DATA UNDER STUDY:
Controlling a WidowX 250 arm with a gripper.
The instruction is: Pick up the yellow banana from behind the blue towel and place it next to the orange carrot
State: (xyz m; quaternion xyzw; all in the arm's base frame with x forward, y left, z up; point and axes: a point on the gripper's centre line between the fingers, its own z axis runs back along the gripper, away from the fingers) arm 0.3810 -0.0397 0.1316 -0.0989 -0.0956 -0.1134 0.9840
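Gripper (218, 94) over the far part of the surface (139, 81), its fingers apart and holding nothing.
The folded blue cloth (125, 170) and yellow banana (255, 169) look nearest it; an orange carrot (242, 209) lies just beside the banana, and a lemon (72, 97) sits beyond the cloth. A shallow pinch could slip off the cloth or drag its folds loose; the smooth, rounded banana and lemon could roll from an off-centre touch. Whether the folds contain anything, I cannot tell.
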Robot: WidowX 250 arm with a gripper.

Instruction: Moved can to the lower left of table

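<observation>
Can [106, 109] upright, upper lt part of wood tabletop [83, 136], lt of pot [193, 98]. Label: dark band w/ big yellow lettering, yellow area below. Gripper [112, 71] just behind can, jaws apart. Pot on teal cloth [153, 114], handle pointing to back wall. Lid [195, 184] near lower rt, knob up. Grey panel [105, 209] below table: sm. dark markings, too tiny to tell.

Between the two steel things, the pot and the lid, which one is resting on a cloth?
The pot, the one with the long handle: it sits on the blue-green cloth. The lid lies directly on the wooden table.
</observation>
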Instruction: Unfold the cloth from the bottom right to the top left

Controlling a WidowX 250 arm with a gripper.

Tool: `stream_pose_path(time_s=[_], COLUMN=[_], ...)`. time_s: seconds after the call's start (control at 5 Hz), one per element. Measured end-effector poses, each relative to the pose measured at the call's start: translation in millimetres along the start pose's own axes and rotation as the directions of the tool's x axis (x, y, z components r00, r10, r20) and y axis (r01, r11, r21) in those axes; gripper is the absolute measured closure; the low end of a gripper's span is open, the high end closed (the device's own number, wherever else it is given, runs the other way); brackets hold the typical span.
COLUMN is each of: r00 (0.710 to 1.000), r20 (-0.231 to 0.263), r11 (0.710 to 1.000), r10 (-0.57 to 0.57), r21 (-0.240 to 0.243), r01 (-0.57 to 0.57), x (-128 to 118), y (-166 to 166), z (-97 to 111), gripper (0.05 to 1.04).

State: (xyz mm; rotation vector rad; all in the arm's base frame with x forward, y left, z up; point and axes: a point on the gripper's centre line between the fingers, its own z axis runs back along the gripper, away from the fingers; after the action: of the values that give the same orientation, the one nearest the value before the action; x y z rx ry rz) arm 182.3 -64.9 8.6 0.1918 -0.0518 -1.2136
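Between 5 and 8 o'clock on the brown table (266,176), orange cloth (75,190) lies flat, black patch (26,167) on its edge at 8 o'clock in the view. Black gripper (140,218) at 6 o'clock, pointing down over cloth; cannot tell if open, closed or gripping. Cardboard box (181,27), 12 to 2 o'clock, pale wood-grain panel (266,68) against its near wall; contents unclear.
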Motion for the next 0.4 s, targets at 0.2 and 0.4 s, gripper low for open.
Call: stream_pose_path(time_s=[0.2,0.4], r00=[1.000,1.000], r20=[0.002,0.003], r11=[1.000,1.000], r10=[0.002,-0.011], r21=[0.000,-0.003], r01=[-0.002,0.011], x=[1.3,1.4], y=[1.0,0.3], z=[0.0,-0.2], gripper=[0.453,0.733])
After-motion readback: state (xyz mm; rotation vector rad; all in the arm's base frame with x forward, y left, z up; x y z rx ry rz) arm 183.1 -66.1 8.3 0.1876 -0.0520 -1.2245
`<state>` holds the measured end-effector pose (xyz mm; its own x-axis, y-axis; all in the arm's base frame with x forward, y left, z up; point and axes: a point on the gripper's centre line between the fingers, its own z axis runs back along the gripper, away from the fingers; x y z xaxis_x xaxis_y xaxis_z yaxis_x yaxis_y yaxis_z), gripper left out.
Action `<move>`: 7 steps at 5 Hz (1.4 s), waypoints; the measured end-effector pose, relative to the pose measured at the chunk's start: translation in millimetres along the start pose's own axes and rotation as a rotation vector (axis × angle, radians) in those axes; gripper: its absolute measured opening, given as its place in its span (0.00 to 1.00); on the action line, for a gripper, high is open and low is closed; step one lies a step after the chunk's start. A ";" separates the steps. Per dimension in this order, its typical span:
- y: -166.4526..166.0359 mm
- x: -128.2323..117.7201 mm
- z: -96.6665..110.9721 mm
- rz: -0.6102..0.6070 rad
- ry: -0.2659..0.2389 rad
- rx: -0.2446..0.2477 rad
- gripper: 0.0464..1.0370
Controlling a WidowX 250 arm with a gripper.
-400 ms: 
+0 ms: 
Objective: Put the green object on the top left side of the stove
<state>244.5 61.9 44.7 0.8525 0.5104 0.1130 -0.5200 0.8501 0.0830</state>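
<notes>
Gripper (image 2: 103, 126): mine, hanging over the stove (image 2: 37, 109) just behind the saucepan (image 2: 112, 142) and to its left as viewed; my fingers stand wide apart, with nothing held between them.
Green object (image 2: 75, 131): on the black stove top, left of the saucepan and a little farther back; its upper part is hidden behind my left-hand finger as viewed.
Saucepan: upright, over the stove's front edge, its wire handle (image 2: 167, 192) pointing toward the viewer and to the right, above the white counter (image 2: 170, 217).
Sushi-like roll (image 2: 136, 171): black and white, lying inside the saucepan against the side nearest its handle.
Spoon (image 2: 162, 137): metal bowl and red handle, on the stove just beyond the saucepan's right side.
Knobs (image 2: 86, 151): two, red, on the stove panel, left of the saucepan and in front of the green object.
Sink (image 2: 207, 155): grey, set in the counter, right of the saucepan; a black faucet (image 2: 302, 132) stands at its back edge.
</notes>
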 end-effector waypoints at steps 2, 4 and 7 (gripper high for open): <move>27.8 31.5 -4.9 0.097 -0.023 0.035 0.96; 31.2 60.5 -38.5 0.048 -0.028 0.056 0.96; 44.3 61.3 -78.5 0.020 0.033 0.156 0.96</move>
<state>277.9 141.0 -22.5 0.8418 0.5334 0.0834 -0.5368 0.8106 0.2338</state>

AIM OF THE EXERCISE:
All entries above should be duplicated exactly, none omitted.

SOLUTION TO THIS TASK:
Controlling a WidowX 250 arm with a gripper.
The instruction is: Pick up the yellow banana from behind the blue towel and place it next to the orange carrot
State: (xyz m; quaternion xyzw; all in the arm's base frame with x forward, y left, z up; point and axes: a point on the gripper's centre line between the fingers, its own z axis runs back along the gripper, away from the fingers) arm 0.3810 -0.0397 0.1316 -0.0989 -0.0956 -0.1134 0.9840
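Gripper (218, 94) over the far part of the surface (139, 81), its fingers apart and holding nothing.
The folded blue cloth (125, 170) and yellow banana (255, 169) look nearest it; an orange carrot (242, 209) lies just beside the banana, and a lemon (72, 97) sits beyond the cloth. A shallow pinch could slip off the cloth or drag its folds loose; the smooth, rounded banana and lemon could roll from an off-centre touch. Whether the folds contain anything, I cannot tell.
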Robot: WidowX 250 arm with a gripper.

Instruction: Moved can to the lower left of table

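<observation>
Can [106, 109] upright, upper lt part of wood tabletop [83, 136], lt of pot [193, 98]. Label: dark band w/ big yellow lettering, yellow area below. Gripper [112, 71] just behind can, jaws apart. Pot on teal cloth [153, 114], handle pointing to back wall. Lid [195, 184] near lower rt, knob up. Grey panel [105, 209] below table: sm. dark markings, too tiny to tell.

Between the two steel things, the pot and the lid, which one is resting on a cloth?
The pot, the one with the long handle: it sits on the blue-green cloth. The lid lies directly on the wooden table.
</observation>
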Instruction: Unfold the cloth from the bottom right to the top left

Controlling a WidowX 250 arm with a gripper.

Tool: `stream_pose_path(time_s=[_], COLUMN=[_], ...)`. time_s: seconds after the call's start (control at 5 Hz), one per element. Measured end-effector poses, each relative to the pose measured at the call's start: translation in millimetres along the start pose's own axes and rotation as the directions of the tool's x axis (x, y, z components r00, r10, r20) and y axis (r01, r11, r21) in those axes; gripper is the absolute measured closure; the low end of a gripper's span is open, the high end closed (the device's own number, wherever else it is given, runs the other way); brackets hold the typical span.
COLUMN is each of: r00 (0.710 to 1.000), r20 (-0.231 to 0.263), r11 (0.710 to 1.000), r10 (-0.57 to 0.57), r21 (-0.240 to 0.243), r01 (-0.57 to 0.57), x (-128 to 118), y (-166 to 166), z (-97 to 111), gripper (0.05 to 1.04).

State: (xyz mm; rotation vector rad; all in the arm's base frame with x forward, y left, z up; point and axes: a point on the gripper's centre line between the fingers, its own z axis runs back along the gripper, away from the fingers; after the action: of the values that give the same orientation, the one nearest the value before the action; x y z rx ry rz) arm 182.3 -64.9 8.6 0.1918 -0.0518 -1.2136
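Between 5 and 8 o'clock on the brown table (266,176), orange cloth (75,190) lies flat, black patch (26,167) on its edge at 8 o'clock in the view. Black gripper (140,218) at 6 o'clock, pointing down over cloth; cannot tell if open, closed or gripping. Cardboard box (181,27), 12 to 2 o'clock, pale wood-grain panel (266,68) against its near wall; contents unclear.
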Motion for the next 0.4 s, targets at 0.2 and 0.4 s, gripper low for open.
Call: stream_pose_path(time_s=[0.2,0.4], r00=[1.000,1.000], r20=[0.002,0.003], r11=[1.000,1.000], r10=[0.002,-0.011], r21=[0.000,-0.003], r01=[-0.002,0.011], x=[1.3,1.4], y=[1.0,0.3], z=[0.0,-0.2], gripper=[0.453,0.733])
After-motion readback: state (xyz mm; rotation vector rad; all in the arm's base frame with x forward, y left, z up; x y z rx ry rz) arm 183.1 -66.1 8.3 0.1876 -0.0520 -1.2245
`<state>` holds the measured end-effector pose (xyz mm; its own x-axis, y-axis; all in the arm's base frame with x forward, y left, z up; point and axes: a point on the gripper's centre line between the fingers, its own z axis runs back along the gripper, away from the fingers; x y z xaxis_x xaxis_y xaxis_z yaxis_x yaxis_y yaxis_z), gripper left out.
Action `<move>`: 7 steps at 5 Hz (1.4 s), waypoints; the measured end-effector pose, relative to the pose measured at the chunk's start: translation in millimetres along the start pose's own axes and rotation as a rotation vector (axis × angle, radians) in those axes; gripper: its absolute measured opening, given as its place in its span (0.00 to 1.00); on the action line, for a gripper, high is open and low is closed; step one lies a step after the chunk's start. A ";" separates the steps. Per dimension in this order, its typical span:
- y: -166.4526..166.0359 mm
- x: -128.2323..117.7201 mm
- z: -96.6665..110.9721 mm
- rz: -0.6102..0.6070 rad
- ry: -0.2659..0.2389 rad
- rx: -0.2446..0.2477 rad
- gripper: 0.0464..1.0370
Controlling a WidowX 250 arm with a gripper.
-400 ms: 
+0 ms: 
Objective: Put the green object on the top left side of the stove
<state>244.5 61.9 44.7 0.8525 0.5104 0.1130 -0.5200 0.8501 0.0830</state>
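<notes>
Gripper (image 2: 103, 126): mine, hanging over the stove (image 2: 37, 109) just behind the saucepan (image 2: 112, 142) and to its left as viewed; my fingers stand wide apart, with nothing held between them.
Green object (image 2: 75, 131): on the black stove top, left of the saucepan and a little farther back; its upper part is hidden behind my left-hand finger as viewed.
Saucepan: upright, over the stove's front edge, its wire handle (image 2: 167, 192) pointing toward the viewer and to the right, above the white counter (image 2: 170, 217).
Sushi-like roll (image 2: 136, 171): black and white, lying inside the saucepan against the side nearest its handle.
Spoon (image 2: 162, 137): metal bowl and red handle, on the stove just beyond the saucepan's right side.
Knobs (image 2: 86, 151): two, red, on the stove panel, left of the saucepan and in front of the green object.
Sink (image 2: 207, 155): grey, set in the counter, right of the saucepan; a black faucet (image 2: 302, 132) stands at its back edge.
</notes>
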 end-effector waypoints at steps 2, 4 and 7 (gripper high for open): <move>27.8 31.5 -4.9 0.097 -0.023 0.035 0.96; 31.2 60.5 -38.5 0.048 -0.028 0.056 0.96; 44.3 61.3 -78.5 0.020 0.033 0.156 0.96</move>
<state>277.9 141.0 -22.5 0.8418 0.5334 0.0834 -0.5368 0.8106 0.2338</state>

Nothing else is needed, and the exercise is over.